Ahead of the new season, Andrea Radrizzani has been doing some interviews in the press, no doubt to increase the profile of the club and to build excitement for the new season. After giving a lengthy interview on the BBC, he sat down with the Telegraph to discuss how he came about to buy the club and other topics surrounding the investment in the club and what he sees as the opportunity at Leeds United.
Andrea Radrizzani interview: Kenny Dalglish talked me into buying Leeds Unitedhttps://t.co/XTOisX7d7v— Telegraph Football (@TeleFootball) August 4, 2017
The most interesting part of the interview was when he discussed the deal to buy back Elland Road. As we noted back in June, part of the deal that resulted in the ground being sold to Jacob Adler for £8 million in 2004, a buy-back clause was inserted that increased yearly along with the rent for the club.
Radrizzani had this to say to the Telegraph: “It was not simple. The club had an option to buy but the counterpart pretended this option was not valid anymore.

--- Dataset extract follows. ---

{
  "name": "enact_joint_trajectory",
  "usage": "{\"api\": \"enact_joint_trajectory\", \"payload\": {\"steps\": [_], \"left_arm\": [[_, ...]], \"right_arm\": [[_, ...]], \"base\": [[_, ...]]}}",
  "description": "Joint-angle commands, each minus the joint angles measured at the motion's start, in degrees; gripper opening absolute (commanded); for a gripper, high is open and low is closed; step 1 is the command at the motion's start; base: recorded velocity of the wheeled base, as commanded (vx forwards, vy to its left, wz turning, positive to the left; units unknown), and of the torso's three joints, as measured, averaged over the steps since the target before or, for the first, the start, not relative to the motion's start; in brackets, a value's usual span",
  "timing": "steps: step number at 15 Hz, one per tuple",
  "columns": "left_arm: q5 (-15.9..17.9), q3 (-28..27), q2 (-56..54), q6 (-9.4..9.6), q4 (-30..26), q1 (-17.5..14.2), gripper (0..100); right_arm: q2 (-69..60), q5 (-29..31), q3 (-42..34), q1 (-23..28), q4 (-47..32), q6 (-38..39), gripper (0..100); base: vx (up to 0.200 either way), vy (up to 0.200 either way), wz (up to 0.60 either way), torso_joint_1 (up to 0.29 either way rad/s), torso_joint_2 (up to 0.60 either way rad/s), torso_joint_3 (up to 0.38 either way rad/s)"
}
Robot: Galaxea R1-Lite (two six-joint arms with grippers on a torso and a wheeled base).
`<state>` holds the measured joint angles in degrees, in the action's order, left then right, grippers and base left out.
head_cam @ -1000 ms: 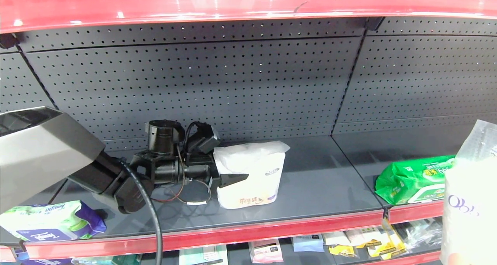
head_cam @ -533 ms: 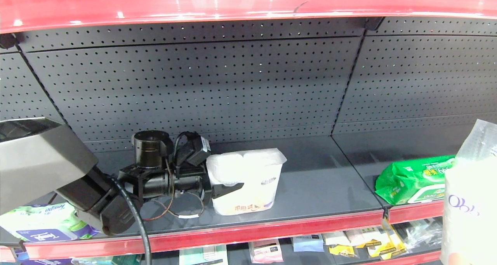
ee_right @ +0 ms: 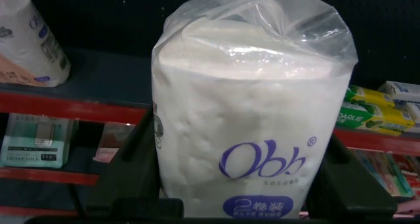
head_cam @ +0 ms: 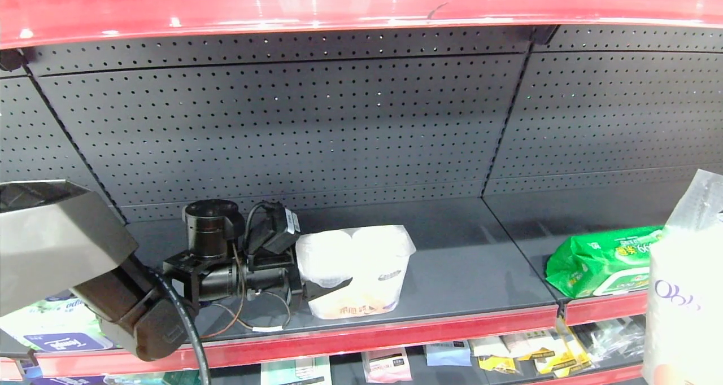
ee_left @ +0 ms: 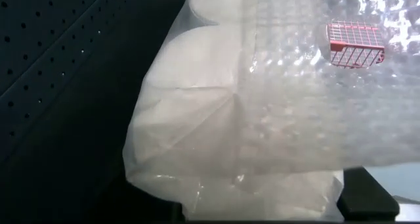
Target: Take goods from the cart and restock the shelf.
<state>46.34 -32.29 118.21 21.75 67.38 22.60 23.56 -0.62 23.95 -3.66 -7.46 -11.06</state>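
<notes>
A white pack of tissue rolls (head_cam: 361,266) stands on the grey shelf board (head_cam: 463,272), left of centre. My left gripper (head_cam: 338,279) is shut on its left side, with one dark finger (head_cam: 334,287) lying across the front. In the left wrist view the pack's wrap (ee_left: 275,119) sits right against the camera, a finger (ee_left: 367,194) beside it. My right gripper (ee_right: 239,188) is shut on a second wrapped pack of rolls (ee_right: 252,125). It holds that pack upright in front of the shelf, and the pack (head_cam: 683,306) stands at the head view's right edge.
A green wipes pack (head_cam: 601,258) lies on the right shelf section, and a green and purple tissue pack (head_cam: 51,328) on the far left. A red lip (head_cam: 395,331) runs along the shelf front. Small goods (head_cam: 508,354) fill the shelf below. Perforated panels back the shelf.
My left gripper has carried the white pack down and to the left, toward the shelf's front edge. The right pack has dropped very slightly.
</notes>
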Motion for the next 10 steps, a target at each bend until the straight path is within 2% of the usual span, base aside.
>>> {"api": "enact_joint_trajectory", "payload": {"steps": [1, 10], "left_arm": [[0.0, 1.3, 0.0, -0.13, 0.3, 0.3, 0], [0.0, 2.2, -0.7, -0.57, 1.4, 1.8, 0]], "right_arm": [[0.2, -0.1, 0.0, 0.0, 0.0, 0.0, 0], [0.3, 0.0, -0.3, 0.0, 0.0, 0.0, 0]], "base": [[0.000, 0.000, 0.00, 0.000, 0.00, 0.000], [0.000, 0.000, 0.00, 0.000, 0.00, 0.000]]}}
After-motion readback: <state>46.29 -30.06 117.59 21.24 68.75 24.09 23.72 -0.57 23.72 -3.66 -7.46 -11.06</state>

It wasn’t easy, a difficult negotiation.”
Given the amount of money that Adler had made on Elland Road, I would imagine it would not have been an easy negotiation. The initial £8 million investment made by Adler had resulted in 11 years of annually increasing rent and a selling price to Radrizzani that was reportedly £20 million, £3 million over the reported buyback clause. It shows a lot of commitment for the new owner to shell out even more than was “required” by the clause, and avoid months, if not years, of court cases dragging out and ugly headlines in the press.
The other interesting part was Radrizzani’s acknowledgement that he has given himself a “timeline” of five years to get the club back in the Premier League. He acknowledged that Championship clubs are not money-making ventures, but that teams in the Premier League are extremely profitable. It’s a double-edged sword here of course. While their is pressure on the management team to get the team into the playoffs and in the Premier League this season, Radrizzani knows that getting out of the Championship can be a very difficult task. On the other hand, if Leeds don’t get promoted in five years, where does that leave the club? Will he sell on or get annoyed at the fans like previous owners did? Who knows. Let’s focus on the positives.
Part of that discussion was, of course, the issue of broadcast rights and streaming rights. The man made his millions in digital media and understands the market better than almost everyone. The Telegraph quotes him saying “That has been shown clearly on the entertainment side because Netflix has broken the market on pay-TV with entertainment. Can this happen with sport? I think so”.
With the Football League introducing iFollow and Leeds going the PPV route with LUTV, he might be right that the traditional broadcasters and “bundles” are being disrupted by streaming services. One of the biggest roadblocks to cord cutting is the lack of availability of sports, and while services like Sling and DirecTV NOW provide some content, it hasn’t gotten past the bundle problem that plagues cable or satellite providers. Being able to stream your favorite club from anywhere in the world, legally, is a game changer for football clubs all over the world.
Finally, Radrizzani acknowledged that Leeds fans have plenty of reasons to not trust new owners after some challenging years in the past, saying “I think they were just waiting for someone to build a bridge of communication with the club that was missing and they were pleased with that. I also think most of them understand that we are at the beginning of a project. Obviously they dream big but at the end of the day we have to be realistic about what we can do and if we cannot make it this year we work harder to make it next year.”